La jeune femme s'empresse de regarder à nouveau par la fente de la boîte aux lettres, juste à temps pour voir le brun s'éloigner dans le couloir. Elle ouvre la bouche pour l'interpelle vigoureusement mais les mots meurent dans sa gorge trop serrée.

Elle est là, avec lui. L'Ombre. Jessica la voit planer autour de Castiel comme une brume opaque et dense.

La fente exhale soudain une odeur de pourriture qui lui coupe la respiration, une haleine putride qui souffle sur son visage.

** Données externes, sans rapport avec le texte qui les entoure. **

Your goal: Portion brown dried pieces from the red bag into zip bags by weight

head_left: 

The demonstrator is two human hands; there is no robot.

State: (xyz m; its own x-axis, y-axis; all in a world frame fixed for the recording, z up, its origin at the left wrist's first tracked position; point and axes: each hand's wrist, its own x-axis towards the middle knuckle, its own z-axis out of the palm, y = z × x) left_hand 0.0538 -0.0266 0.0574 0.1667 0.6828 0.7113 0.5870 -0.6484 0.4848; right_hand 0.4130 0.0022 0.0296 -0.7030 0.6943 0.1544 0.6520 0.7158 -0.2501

La jeune femme ne tient plus.

Elle se penche par-dessus la rambarde de la galerie et vomit dans les plate-bandes desséchées. Jessica n'a pas mangé depuis hier soir – elle n'a pas pu, taraudée par la nausée – alors elle crache une bile amère qui lui brûle l'œsophage et la gorge. Ses tempes se couvrent d'une sueur glacée.

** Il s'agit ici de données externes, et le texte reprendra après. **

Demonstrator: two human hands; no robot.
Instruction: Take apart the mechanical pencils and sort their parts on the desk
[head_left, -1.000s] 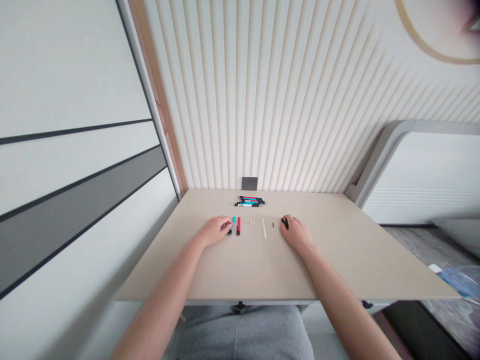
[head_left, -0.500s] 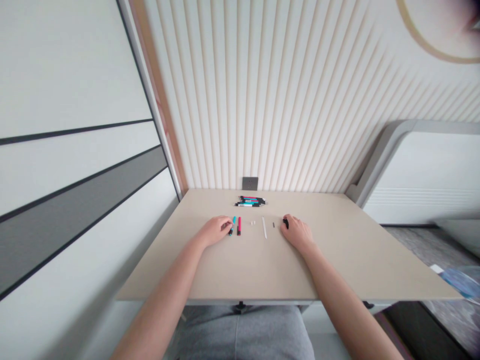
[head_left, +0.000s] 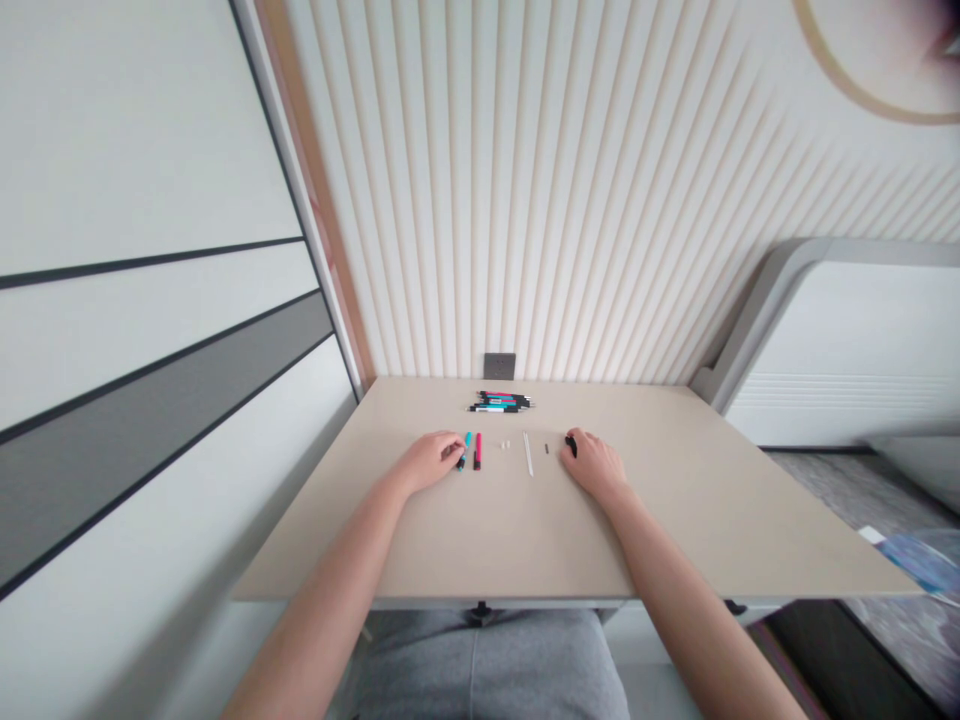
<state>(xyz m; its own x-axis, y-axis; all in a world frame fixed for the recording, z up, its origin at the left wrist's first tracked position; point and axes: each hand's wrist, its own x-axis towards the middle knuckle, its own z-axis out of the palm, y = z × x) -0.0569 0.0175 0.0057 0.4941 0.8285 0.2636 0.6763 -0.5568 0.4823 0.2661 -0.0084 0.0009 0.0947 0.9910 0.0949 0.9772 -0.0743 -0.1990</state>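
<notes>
My left hand [head_left: 435,458] rests on the table with its fingers curled together. Its fingertips touch a blue pen barrel [head_left: 468,440] with a dark lower end. Beside that lies a pink pen barrel [head_left: 478,448], also dark at the bottom. Tiny white pieces [head_left: 505,445] and two thin white pen refills [head_left: 528,454] follow to the right, then small dark springs [head_left: 547,449]. My right hand [head_left: 594,462] lies at the row's right end, fingers closed at small black pen parts [head_left: 571,446] that it partly hides.
Behind the row, a pile of pens [head_left: 501,402] in black, blue, pink and white lies across the beige table [head_left: 525,550]. A dark wall socket [head_left: 499,366] sits above the back edge. A white cabinet [head_left: 150,400] stands at left; a bed headboard [head_left: 840,330] at right.
Both hands and the pen parts stay in place. Only the camera view has shifted very slightly.
</notes>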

Vomir en public dans le jardin de Castiel est un des trucs les plus humiliants que Jessica a connu depuis ces dernières années.

—«Merde…», jure-t-elle en rejetant ses cheveux en arrière.

Les yeux rivés sur la pelouse, elle frissonne.

La blonde pensait que les plates-bandes avaient séché mais – le nez sur le massif rachitique d'oranger du Mexique – elle remarque que tout est mort. Certaines ont séché sur pied tandis que d'autres sont couvertes d'une fine moisissure blanchâtre. Trop sec et trop d'humidité, cela n'a aucun sens.

Jessica prend peur, un sentiment primitif qui tient à l'instinct de préservation.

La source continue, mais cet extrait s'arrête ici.